TASK OBJECTIVE: Your task is to repeat exactly the lines below between the line holding "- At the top" and the line holding "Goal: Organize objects", inclusive, and only those.

[Entries taken from a collection]
----
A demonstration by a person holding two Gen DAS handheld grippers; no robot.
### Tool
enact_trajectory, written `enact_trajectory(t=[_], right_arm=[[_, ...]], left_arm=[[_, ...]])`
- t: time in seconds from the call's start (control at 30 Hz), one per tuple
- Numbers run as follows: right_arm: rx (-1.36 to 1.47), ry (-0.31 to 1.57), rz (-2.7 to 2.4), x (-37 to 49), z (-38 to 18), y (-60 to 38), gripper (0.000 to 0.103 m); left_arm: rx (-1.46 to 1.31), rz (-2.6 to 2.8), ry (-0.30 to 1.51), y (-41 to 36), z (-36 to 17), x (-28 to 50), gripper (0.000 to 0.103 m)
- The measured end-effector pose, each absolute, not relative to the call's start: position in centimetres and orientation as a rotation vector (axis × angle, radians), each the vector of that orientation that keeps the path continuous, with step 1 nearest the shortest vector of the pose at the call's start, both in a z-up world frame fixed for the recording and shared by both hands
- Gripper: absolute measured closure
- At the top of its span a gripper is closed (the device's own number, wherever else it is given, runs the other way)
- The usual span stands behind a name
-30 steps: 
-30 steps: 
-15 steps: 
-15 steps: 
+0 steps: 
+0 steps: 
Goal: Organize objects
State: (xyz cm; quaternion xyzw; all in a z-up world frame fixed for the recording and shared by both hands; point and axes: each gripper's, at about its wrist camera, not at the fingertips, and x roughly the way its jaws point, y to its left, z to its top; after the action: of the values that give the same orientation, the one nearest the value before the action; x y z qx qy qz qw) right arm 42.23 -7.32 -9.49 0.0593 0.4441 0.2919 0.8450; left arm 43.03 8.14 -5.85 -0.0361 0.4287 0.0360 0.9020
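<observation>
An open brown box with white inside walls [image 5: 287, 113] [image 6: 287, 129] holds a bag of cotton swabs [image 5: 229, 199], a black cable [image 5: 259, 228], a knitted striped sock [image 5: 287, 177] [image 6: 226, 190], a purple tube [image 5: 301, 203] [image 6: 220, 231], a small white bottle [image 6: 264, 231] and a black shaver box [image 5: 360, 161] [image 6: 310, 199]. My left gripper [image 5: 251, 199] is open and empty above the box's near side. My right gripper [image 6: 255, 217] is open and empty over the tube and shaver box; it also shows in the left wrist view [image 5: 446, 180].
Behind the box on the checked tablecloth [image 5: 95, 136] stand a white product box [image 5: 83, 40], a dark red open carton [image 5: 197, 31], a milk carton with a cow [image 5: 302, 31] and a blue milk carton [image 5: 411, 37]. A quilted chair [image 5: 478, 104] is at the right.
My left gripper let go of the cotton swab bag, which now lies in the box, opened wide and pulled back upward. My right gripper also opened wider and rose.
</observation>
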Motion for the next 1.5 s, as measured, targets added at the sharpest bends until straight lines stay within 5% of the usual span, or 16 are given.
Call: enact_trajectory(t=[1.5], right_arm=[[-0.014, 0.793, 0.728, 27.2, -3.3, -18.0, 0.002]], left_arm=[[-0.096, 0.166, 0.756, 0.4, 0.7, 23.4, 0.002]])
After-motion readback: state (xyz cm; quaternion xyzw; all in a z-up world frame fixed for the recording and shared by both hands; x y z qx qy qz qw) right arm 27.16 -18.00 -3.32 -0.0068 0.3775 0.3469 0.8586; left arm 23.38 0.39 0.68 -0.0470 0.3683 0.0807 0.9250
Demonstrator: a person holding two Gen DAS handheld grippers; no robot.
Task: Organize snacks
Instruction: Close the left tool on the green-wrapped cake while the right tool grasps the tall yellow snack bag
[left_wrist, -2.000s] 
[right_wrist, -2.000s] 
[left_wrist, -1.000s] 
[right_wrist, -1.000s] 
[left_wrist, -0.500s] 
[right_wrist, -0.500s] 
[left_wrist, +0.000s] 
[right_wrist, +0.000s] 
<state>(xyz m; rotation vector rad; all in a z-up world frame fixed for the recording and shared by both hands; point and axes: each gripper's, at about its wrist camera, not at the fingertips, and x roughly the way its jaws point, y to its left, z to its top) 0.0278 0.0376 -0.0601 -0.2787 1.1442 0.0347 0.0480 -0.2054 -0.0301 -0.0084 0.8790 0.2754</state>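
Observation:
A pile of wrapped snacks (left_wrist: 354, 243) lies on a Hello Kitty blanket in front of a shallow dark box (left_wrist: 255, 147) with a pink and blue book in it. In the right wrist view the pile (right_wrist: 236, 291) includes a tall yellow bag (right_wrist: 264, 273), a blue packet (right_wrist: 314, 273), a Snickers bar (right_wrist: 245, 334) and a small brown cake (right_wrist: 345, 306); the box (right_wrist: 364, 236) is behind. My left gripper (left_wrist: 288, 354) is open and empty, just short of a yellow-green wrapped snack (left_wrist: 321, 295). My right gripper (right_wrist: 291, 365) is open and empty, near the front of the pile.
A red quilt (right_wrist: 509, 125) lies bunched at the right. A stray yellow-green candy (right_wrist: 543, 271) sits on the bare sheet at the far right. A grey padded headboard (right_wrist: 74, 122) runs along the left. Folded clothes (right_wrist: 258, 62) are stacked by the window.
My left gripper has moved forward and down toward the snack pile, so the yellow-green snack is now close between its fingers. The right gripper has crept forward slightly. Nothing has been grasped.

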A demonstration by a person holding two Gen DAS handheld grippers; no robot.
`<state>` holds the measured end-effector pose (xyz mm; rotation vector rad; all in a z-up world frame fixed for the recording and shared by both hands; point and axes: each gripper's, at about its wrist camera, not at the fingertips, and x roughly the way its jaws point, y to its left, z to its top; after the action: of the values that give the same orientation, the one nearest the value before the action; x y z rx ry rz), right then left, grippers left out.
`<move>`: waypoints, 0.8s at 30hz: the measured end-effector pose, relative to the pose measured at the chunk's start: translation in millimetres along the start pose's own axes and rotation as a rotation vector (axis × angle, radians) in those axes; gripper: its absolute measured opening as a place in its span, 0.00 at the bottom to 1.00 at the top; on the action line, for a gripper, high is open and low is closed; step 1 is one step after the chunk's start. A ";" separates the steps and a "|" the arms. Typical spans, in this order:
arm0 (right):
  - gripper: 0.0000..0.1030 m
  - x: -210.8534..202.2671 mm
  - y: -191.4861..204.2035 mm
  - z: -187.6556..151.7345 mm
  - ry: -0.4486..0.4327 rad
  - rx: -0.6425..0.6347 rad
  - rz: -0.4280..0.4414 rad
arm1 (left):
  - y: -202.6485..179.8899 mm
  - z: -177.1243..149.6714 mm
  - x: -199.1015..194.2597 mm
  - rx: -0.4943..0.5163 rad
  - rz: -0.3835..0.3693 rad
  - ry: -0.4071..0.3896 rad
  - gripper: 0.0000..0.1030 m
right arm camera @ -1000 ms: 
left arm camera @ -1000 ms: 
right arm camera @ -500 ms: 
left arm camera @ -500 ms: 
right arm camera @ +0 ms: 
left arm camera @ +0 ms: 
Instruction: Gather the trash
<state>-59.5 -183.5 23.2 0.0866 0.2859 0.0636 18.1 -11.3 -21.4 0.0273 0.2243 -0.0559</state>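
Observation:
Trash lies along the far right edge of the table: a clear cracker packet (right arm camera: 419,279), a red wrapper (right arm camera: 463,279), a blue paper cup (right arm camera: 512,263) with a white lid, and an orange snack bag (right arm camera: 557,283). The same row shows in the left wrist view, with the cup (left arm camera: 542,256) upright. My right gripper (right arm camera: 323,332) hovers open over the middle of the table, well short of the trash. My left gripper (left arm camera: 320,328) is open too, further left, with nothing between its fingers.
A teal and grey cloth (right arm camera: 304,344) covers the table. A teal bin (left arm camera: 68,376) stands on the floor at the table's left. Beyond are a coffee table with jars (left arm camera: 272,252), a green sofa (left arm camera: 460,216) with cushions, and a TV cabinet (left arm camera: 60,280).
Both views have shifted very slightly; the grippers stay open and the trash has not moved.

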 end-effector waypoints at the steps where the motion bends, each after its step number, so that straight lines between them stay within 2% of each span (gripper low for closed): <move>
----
RESPONSE TO THIS EXERCISE:
- At the top of its span a gripper is closed (the device's own number, wherever else it is given, runs the other way)
- The usual span stands behind a name
-30 steps: 
-30 steps: 
-15 steps: 
-15 steps: 
+0 steps: 
+0 steps: 
Goal: Organize objects

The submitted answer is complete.